AIM OF THE EXERCISE: When you repeat the records, keep every word exact and drop each picture.

DATA PROVIDED:
⁂

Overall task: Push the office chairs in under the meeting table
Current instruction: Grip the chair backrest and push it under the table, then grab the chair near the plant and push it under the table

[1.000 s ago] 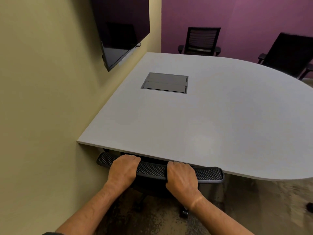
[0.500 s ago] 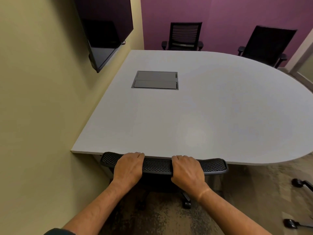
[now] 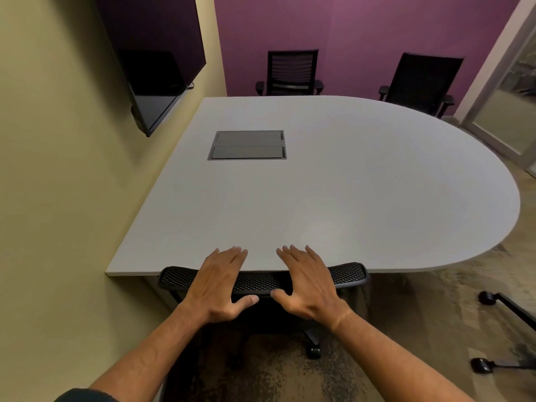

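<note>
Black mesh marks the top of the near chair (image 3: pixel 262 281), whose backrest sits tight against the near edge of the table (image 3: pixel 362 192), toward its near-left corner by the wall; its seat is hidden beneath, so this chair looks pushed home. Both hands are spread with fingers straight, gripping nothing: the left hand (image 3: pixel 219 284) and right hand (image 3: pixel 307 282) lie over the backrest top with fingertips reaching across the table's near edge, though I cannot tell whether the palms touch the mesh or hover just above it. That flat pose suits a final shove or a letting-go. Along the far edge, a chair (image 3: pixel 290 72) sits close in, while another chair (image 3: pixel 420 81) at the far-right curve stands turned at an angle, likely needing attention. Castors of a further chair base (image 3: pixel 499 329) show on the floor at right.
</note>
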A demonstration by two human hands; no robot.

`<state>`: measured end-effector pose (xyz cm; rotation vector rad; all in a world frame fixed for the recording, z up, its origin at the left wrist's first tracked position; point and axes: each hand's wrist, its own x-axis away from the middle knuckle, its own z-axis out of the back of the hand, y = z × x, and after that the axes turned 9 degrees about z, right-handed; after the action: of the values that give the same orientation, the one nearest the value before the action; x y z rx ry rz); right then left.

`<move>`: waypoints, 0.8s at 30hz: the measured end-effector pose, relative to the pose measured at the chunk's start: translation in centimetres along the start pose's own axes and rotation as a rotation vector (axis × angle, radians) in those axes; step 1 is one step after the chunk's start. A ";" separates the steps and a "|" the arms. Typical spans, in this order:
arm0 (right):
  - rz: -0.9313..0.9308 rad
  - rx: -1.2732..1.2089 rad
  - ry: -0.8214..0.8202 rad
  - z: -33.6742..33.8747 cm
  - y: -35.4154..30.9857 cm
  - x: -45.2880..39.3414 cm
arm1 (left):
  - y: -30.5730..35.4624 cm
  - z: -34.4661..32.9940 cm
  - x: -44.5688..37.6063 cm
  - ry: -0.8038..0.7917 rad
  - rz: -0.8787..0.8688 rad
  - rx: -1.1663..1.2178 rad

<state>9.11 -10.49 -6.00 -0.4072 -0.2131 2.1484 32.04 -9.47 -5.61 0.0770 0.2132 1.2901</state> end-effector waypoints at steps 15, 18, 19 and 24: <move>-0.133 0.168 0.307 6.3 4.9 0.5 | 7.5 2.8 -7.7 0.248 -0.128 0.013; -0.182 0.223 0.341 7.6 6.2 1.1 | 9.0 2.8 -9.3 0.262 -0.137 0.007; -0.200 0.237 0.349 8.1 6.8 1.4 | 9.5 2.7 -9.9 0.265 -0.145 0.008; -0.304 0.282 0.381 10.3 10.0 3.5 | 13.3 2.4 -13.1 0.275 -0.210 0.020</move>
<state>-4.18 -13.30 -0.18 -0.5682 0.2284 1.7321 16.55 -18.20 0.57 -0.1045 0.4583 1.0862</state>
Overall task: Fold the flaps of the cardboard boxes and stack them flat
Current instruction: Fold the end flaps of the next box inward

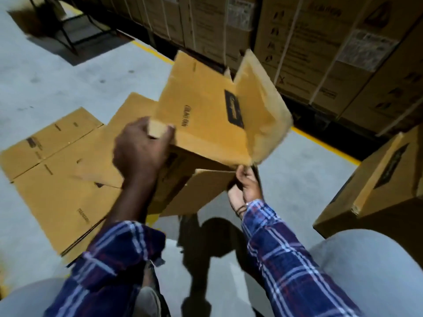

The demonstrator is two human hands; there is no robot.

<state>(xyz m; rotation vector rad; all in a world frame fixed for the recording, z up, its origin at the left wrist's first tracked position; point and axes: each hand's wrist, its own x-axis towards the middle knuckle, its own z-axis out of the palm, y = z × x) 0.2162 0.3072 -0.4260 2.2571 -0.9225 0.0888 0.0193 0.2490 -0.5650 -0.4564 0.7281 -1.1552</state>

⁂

ANSWER SECTION:
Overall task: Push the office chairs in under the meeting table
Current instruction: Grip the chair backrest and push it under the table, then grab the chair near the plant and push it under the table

[1.000 s ago] 
[0.500 s ago] 
[now] 

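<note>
Black mesh marks the top of the near chair (image 3: pixel 262 281), whose backrest sits tight against the near edge of the table (image 3: pixel 362 192), toward its near-left corner by the wall; its seat is hidden beneath, so this chair looks pushed home. Both hands are spread with fingers straight, gripping nothing: the left hand (image 3: pixel 219 284) and right hand (image 3: pixel 307 282) lie over the backrest top with fingertips reaching across the table's near edge, though I cannot tell whether the palms touch the mesh or hover just above it. That flat pose suits a final shove or a letting-go. Along the far edge, a chair (image 3: pixel 290 72) sits close in, while another chair (image 3: pixel 420 81) at the far-right curve stands turned at an angle, likely needing attention. Castors of a further chair base (image 3: pixel 499 329) show on the floor at right.
</note>
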A demonstration by two human hands; no robot.

`<state>`: measured end-effector pose (xyz cm; rotation vector rad; all in a world frame fixed for the recording, z up, its origin at the left wrist's first tracked position; point and axes: each hand's wrist, its own x-axis away from the middle knuckle, its own z-axis out of the back of the hand, y = z × x, and after that the axes turned 9 degrees about z, right-handed; after the action: of the values that give the same orientation, the one nearest the value before the action; x y z rx ry rz); right then left.

`<move>`: waypoints, 0.8s at 30hz: the measured end-effector pose, relative to the pose measured at the chunk's start: translation in centimetres along the start pose's own axes and rotation as a rotation vector (axis × angle, radians) in those axes; step 1 is one step after the chunk's start. A ";" separates the steps and a "|" the arms. Typical spans, in this order:
arm0 (right):
  - rz: -0.9313..0.9308 rad
  - rx: -1.2732..1.2089 rad
  - ry: -0.8214..0.8202 rad
  - z: -33.6742..33.8747 cm
  - y: -35.4154..30.9857 cm
  - x: -45.2880..39.3414 cm
arm1 (left):
  - y: -30.5730..35.4624 cm
  - z: -34.4661..32.9940 cm
  - x: -44.5688..37.6063 cm
  - ry: -0.8038..0.7917 rad
  - rz: -0.8787..0.8688 rad
  - rx: -1.1663..1.2178 rad

<state>9.11 -10.49 -6.00 -0.4072 -0.2131 2.1484 32.04 -9.47 -5.61 0.0770 0.2132 1.2901</state> end-effector waypoints at steps 15, 18, 19 and 24: <move>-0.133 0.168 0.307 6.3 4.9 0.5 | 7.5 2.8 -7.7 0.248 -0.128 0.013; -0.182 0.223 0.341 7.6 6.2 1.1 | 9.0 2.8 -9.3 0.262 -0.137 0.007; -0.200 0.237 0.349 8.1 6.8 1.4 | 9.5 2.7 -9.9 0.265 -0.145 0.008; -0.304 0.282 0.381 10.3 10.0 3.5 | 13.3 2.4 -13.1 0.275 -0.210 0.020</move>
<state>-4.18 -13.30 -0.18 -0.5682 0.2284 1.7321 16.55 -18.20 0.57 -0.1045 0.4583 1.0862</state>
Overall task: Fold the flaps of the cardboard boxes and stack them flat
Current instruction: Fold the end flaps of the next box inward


The demonstrator is two human hands; there is no robot.

<state>(xyz m; rotation vector rad; all in a world frame fixed for the recording, z up, its origin at the left wrist's first tracked position; point and axes: each hand's wrist, its own x-axis towards the middle knuckle, its own z-axis out of the palm, y = z × x) 0.2162 0.3072 -0.4260 2.2571 -0.9225 0.0888 0.0193 0.2490 -0.5650 -0.4564 0.7281 -1.1552</state>

This output requires nothing further.